Required action
Take every line from the listing below that contains "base".

Given data
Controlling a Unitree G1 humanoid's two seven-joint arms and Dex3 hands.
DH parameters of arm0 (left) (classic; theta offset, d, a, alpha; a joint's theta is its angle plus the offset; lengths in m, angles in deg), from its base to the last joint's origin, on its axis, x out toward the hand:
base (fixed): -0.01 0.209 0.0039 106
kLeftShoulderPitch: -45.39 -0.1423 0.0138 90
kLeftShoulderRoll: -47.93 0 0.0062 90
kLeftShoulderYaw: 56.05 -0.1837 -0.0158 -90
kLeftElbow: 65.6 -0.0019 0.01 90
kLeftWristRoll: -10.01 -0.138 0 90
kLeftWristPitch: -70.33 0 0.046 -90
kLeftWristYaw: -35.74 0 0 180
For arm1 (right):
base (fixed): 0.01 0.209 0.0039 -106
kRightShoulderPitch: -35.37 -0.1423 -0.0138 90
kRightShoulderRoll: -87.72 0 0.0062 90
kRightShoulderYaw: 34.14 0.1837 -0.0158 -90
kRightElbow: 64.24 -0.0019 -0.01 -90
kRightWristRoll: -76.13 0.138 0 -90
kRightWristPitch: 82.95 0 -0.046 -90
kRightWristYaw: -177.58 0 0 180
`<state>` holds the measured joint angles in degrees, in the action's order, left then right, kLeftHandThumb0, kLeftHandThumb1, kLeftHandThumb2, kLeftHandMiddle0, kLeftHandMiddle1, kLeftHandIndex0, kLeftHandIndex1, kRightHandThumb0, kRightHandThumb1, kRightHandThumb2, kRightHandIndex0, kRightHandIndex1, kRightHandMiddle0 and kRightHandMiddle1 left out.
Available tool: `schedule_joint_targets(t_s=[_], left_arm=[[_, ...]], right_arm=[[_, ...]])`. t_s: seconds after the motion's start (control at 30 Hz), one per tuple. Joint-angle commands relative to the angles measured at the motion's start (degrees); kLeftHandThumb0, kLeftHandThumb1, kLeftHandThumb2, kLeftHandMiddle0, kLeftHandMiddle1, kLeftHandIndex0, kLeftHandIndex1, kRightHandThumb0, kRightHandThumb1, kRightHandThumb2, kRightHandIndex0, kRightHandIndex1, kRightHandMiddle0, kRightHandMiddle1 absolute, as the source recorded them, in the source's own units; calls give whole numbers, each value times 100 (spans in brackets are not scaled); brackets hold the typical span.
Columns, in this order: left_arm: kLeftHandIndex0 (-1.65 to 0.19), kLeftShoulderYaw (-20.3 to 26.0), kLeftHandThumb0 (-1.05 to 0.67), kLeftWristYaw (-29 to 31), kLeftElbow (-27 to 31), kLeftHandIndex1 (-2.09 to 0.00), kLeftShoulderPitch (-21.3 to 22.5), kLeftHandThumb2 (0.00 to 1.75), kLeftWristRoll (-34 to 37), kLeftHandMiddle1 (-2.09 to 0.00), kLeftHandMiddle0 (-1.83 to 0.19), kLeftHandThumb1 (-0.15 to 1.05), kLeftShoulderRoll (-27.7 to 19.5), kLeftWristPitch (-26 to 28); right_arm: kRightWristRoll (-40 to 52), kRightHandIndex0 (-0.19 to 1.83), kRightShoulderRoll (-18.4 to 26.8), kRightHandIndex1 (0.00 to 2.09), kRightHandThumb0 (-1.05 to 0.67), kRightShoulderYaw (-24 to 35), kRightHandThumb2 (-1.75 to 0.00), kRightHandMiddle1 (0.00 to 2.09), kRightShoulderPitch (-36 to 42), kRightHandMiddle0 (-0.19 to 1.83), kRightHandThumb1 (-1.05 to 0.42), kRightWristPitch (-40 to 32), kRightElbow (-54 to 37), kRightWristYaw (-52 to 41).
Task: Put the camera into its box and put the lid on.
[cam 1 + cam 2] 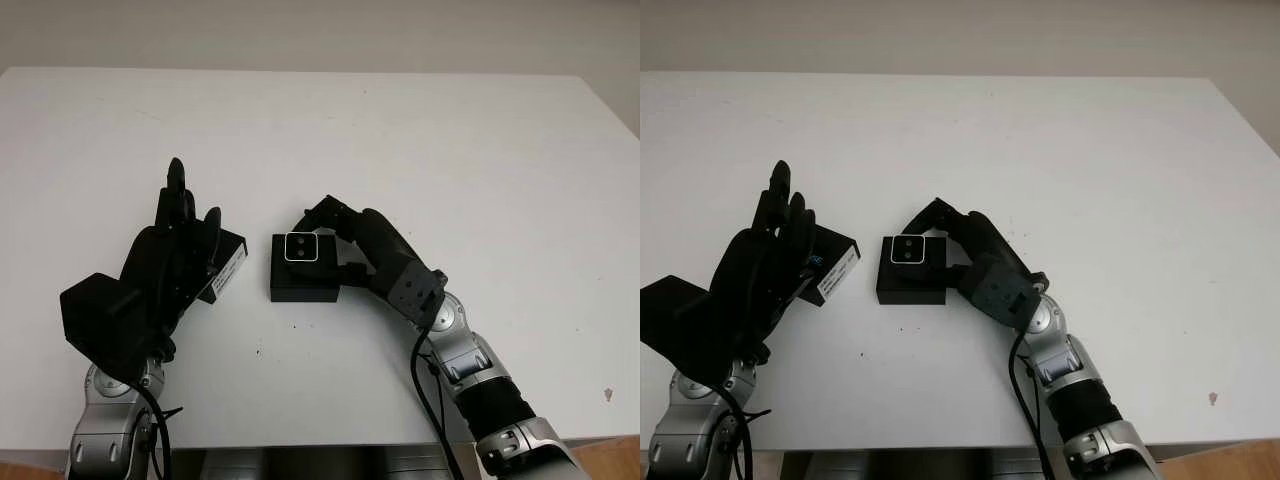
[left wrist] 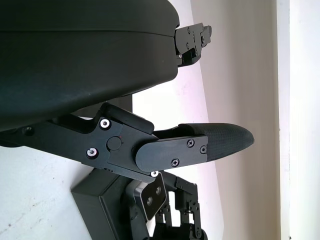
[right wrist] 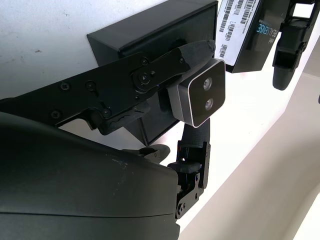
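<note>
White bench (image 1: 420, 130) against a plain pale wall. Left eye view: black box (image 1: 303, 283) sits near the front middle of the bench, open side up. Small silver-faced camera (image 1: 301, 247) with two lenses is at the box's far edge, pinched by the right hand (image 1: 365, 250), whose fingers (image 1: 322, 212) wrap round it from the right and far side. Left hand (image 1: 170, 255) is just left of the box, over the black lid (image 1: 226, 265) with the white barcode label; fingers point away from the robot, and whether they grip the lid cannot be told.

Right eye view: same layout, camera (image 1: 909, 250) over the box's (image 1: 910, 285) far part, lid (image 1: 832, 268) just beside the box, not touching it.

Left wrist view: left hand finger (image 2: 200, 145) reaches out over the bench, nothing visibly between the fingers; box (image 2: 102, 200) and camera (image 2: 152, 196) beyond it.

Right wrist view: camera (image 3: 202, 97) clamped between a right finger (image 3: 165, 70) on one side and another finger on the other side, lenses facing out, held above the box's (image 3: 150, 35) open cavity. Labelled lid (image 3: 245, 30) lies past the box.
</note>
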<state>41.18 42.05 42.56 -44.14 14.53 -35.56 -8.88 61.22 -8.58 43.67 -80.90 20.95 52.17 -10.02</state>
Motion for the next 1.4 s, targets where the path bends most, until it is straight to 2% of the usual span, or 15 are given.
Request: schedule_joint_targets(t_s=[0.0,1.03,1.1,1.23,1.37], left_arm=[[19,10,-75,20,94,0,-36,55,15,0,19,105,-32,-17],[19,53,-75,67,126,0,-40,54,31,0,19,105,-79,24],[19,67,-75,95,118,0,-42,54,53,0,19,105,-87,2],[19,79,-74,92,129,0,-39,54,60,0,19,105,-70,11],[19,76,-74,100,126,0,-28,54,76,0,19,105,-72,10]], right_arm=[[-73,39,54,7,-44,-9,-6,154,22,37,-98,15,136,30],[-209,37,149,5,-44,-35,-5,151,26,35,-97,32,153,18],[-228,34,171,4,-46,-54,-5,138,30,32,-96,-30,110,-50],[-315,27,199,3,-56,-85,-5,95,63,27,-91,-100,-4,-60],[-405,22,241,2,-56,-105,-5,82,93,25,-90,-114,-127,-23]])
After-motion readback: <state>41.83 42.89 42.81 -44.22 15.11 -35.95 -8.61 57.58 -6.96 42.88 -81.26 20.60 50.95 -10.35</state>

Your solution
DH parameters of arm0 (left) (classic; theta offset, d, a, alpha; a joint's theta is its angle plus the offset; lengths in m, angles in deg), from its base to the last joint's origin, on its axis, x out toward the hand:
base (fixed): -0.01 0.209 0.0039 106
base (fixed): 0.01 0.209 0.0039 -106

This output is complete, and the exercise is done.